BMS has also seen increased requests for electronic medical record (EMR) agreements during the pandemic, the executive noted. He suggested that as the industry moves toward incorporating more technology into its approaches, it should look at how it handles those types of agreements. That could involve broadening confidentiality provisions or making them more explicit within clinical trial agreements so that EMR agreements are not needed. He added that with increased use of EMRs, sites should keep privacy concerns in mind — especially in the EU where data protection regulations are strong — in addition to IT security concerns.

In addition, a large number of sites have asked for reimbursement for personal protective equipment (PPE). The costs vary widely depending on jurisdiction, availability and supply chain concerns, he said.

Alongside the use of PPE as an added safety measure, sites have been administering COVID-19 tests to protect those involved in their trials from potential infection, another previously unexpected cost that has raised questions about who should pay it.
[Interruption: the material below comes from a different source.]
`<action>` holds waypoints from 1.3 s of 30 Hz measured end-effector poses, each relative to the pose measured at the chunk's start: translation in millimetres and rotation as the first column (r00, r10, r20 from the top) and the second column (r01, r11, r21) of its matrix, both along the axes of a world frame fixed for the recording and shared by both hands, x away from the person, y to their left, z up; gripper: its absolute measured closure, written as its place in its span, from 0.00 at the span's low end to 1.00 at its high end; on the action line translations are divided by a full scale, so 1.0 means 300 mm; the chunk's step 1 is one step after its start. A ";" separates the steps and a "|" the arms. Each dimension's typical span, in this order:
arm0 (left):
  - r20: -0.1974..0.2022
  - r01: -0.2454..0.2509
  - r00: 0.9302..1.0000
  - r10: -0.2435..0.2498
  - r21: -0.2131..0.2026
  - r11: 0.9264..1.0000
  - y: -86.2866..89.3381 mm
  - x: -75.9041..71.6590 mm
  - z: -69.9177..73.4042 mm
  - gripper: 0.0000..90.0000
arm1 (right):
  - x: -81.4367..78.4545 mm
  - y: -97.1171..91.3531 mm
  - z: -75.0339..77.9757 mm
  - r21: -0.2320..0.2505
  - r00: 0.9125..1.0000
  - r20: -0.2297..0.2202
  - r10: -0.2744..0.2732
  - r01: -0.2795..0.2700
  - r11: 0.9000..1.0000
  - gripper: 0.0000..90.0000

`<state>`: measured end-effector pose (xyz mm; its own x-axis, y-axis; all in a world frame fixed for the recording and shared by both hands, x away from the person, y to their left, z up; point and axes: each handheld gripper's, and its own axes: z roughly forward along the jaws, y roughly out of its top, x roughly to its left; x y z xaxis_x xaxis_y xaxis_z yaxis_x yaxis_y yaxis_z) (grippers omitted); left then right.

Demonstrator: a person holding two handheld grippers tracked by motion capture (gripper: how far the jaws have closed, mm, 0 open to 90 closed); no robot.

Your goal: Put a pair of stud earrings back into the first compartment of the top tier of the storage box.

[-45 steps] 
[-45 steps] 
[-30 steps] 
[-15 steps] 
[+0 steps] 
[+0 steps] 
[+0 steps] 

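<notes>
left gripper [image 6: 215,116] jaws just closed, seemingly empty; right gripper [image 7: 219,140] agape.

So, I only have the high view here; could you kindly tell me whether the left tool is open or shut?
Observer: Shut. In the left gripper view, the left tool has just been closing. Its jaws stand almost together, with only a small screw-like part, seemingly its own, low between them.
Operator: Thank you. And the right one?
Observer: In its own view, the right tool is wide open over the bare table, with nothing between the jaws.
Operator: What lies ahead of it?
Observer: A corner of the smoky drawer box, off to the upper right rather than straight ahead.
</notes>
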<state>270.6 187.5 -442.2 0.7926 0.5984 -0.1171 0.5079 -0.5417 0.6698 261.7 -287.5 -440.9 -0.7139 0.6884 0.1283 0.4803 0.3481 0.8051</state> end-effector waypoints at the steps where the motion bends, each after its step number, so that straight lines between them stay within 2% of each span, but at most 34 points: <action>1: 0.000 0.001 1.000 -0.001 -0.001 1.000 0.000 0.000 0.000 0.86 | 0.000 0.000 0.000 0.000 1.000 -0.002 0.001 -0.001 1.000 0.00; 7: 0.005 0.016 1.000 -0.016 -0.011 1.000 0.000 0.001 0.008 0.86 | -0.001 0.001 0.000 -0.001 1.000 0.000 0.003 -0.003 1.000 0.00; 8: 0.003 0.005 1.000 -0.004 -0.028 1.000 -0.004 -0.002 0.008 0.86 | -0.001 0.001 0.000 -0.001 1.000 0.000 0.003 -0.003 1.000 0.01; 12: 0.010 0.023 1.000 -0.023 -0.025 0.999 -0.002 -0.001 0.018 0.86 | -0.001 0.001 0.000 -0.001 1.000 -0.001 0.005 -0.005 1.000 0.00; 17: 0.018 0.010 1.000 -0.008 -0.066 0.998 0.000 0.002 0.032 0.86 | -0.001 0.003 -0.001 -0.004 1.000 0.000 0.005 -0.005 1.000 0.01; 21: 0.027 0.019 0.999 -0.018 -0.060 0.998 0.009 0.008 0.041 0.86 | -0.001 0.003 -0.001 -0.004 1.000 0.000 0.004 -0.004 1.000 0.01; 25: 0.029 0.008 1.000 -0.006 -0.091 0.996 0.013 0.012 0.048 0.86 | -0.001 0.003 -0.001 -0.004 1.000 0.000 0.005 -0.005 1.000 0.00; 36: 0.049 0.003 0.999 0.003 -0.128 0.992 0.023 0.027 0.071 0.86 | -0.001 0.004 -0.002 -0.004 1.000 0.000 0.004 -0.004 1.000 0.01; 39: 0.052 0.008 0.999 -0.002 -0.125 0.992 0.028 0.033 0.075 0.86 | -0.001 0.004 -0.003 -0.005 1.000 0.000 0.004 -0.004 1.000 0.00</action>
Kourtsounis says it depends on the situation; the sponsor should cover the costs if it’s for an adverse event, but protocol-mandated testing should be paid for by sites, he said.

“The principle really that I’m seeing across industry is if it’s being required for everyone that walks through the door and it’s not specific to research, then that should be … borne by the site because, whether they were participating in research or not, those are the security protocols and procedures that the sites would need to enforce,” he said.

Kourtsounis said that while the industry may need some more time getting settled in to the new landscape carved out by the pandemic, overall, he thinks it will come out better than before.

“I think what we’re seeing a lot with the study coordinators is everyone is adjusting to a new way of working,” he said. “Things are just going to take a little bit longer period of time, even though downstream, I believe that we’re going to be more efficient, more transparent as an industry.”